What you will do —
Reproduce the lines below exactly. Skip images.
Segment Start: Dataset content
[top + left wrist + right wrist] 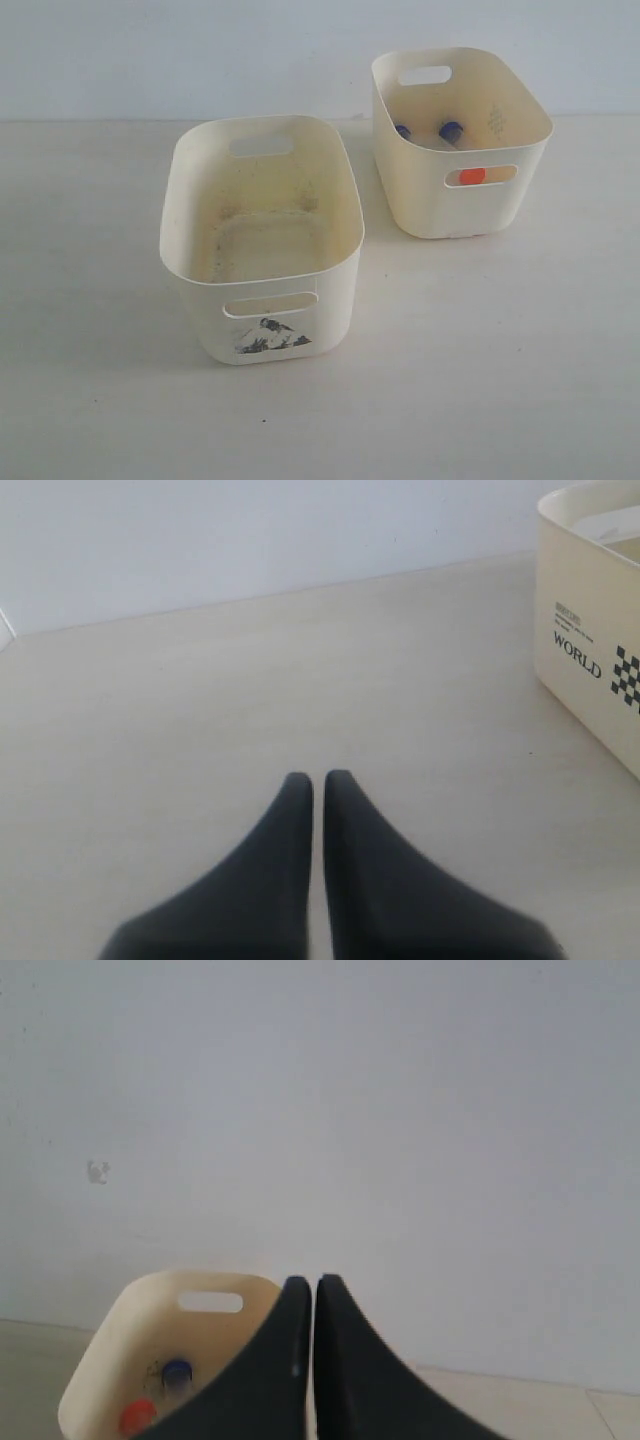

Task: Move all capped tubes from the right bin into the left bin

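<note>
Tubes [451,130] — 2 blue-capped, 1 orange — in right bin [470,212]; left gripper [318,777] and right gripper [306,1281] clenched.

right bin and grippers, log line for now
right bin: capped tubes inside, blue and orange caps | left bin: no tubes seen | left gripper: shut | right gripper: shut

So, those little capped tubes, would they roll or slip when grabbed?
Likely light: the capped tubes look tiny beside the right bin. Their round caps suggest they'd roll if nudged, though the bin walls should contain them.
</note>
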Motion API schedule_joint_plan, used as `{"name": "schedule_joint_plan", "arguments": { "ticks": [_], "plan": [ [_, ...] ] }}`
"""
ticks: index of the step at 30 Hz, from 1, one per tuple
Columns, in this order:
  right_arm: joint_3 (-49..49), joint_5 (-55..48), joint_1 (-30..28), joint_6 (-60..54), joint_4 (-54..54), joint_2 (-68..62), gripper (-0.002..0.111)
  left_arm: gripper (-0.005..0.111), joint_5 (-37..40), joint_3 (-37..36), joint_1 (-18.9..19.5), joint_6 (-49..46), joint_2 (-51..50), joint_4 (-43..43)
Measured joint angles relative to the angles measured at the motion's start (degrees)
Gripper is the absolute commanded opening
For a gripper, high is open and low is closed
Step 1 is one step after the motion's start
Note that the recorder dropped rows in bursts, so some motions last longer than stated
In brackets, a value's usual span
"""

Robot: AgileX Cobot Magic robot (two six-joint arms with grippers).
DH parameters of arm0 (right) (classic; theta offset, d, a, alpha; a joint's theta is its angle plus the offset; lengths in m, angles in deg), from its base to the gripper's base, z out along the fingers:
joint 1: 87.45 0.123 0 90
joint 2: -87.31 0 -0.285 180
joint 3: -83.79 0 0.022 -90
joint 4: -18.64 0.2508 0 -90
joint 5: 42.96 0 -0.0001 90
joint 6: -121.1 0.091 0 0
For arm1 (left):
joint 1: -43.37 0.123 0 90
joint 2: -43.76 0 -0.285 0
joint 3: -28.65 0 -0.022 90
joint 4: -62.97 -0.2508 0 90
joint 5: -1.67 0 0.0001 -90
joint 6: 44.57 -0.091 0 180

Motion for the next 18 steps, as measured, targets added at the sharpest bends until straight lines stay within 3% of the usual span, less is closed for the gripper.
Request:
{"name": "schedule_joint_plan", "arguments": {
  "ticks": [7,12,18],
  "plan": [
    [0.0,5.5,0.0,0.6,0.1,-6.0,0.001,0.004,0.0,0.0,0.0,0.0,0.0,0.0],
    [-1.9,9.5,0.0,0.6,0.1,-17.8,0.001,0.004,0.0,0.0,0.0,0.0,0.0,0.0],
    [-20.8,17.1,0.0,-1.9,-0.2,-36.7,0.001,0.004,0.0,0.0,0.0,0.0,0.0,0.0]
  ]
}}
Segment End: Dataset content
Solution to this task —
[top + left wrist + right wrist] 

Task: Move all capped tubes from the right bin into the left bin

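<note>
Tubes [451,130] — 2 blue-capped, 1 orange — in right bin [470,212]; left gripper [318,777] and right gripper [306,1281] clenched.

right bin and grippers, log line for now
right bin: capped tubes inside, blue and orange caps | left bin: no tubes seen | left gripper: shut | right gripper: shut

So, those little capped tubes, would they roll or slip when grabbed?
Likely light: the capped tubes look tiny beside the right bin. Their round caps suggest they'd roll if nudged, though the bin walls should contain them.
</note>
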Motion API schedule_joint_plan, used as `{"name": "schedule_joint_plan", "arguments": { "ticks": [_], "plan": [ [_, ...] ] }}`
"""
ticks: index of the step at 30 Hz, from 1, one per tuple
Columns, in this order:
  right_arm: joint_3 (-49..49), joint_5 (-55..48), joint_1 (-30..28), joint_6 (-60..54), joint_4 (-54..54), joint_2 (-68..62), gripper (-0.002..0.111)
  left_arm: gripper (-0.005..0.111), joint_5 (-37..40), joint_3 (-37..36), joint_1 (-18.9..19.5), joint_6 (-49..46), joint_2 (-51..50), joint_4 (-43..43)
Measured joint angles relative to the angles measured at the motion's start (degrees)
Gripper is the absolute commanded opening
For a gripper, high is open and low is closed
Step 1 is one step after the motion's start
Note that the recorder dropped rows in bursts, so some motions last longer than stated
In brackets, a value's usual span
"""

Robot: AgileX Cobot Magic robot (two six-joint arms with grippers).
DH parameters of arm0 (right) (classic; theta offset, d, a, alpha; a joint's theta is its angle plus the offset; lengths in m, angles in deg), from its base to the gripper's base, z out along the fingers:
joint 1: 87.45 0.123 0 90
joint 2: -87.31 0 -0.285 180
joint 3: -83.79 0 0.022 -90
joint 4: -18.64 0.2508 0 -90
joint 5: 42.96 0 -0.0001 90
joint 6: -121.1 0.091 0 0
For arm1 (left):
joint 1: -43.37 0.123 0 90
joint 2: -43.76 0 -0.285 0
joint 3: -28.65 0 -0.022 90
joint 4: -62.97 -0.2508 0 90
joint 5: -1.67 0 0.0001 -90
joint 6: 44.57 -0.091 0 180

Motion for the next 18 steps, as measured, targets added at the sharpest bends until straight lines stay within 3% of the usual span, less is closed for the gripper.
Request:
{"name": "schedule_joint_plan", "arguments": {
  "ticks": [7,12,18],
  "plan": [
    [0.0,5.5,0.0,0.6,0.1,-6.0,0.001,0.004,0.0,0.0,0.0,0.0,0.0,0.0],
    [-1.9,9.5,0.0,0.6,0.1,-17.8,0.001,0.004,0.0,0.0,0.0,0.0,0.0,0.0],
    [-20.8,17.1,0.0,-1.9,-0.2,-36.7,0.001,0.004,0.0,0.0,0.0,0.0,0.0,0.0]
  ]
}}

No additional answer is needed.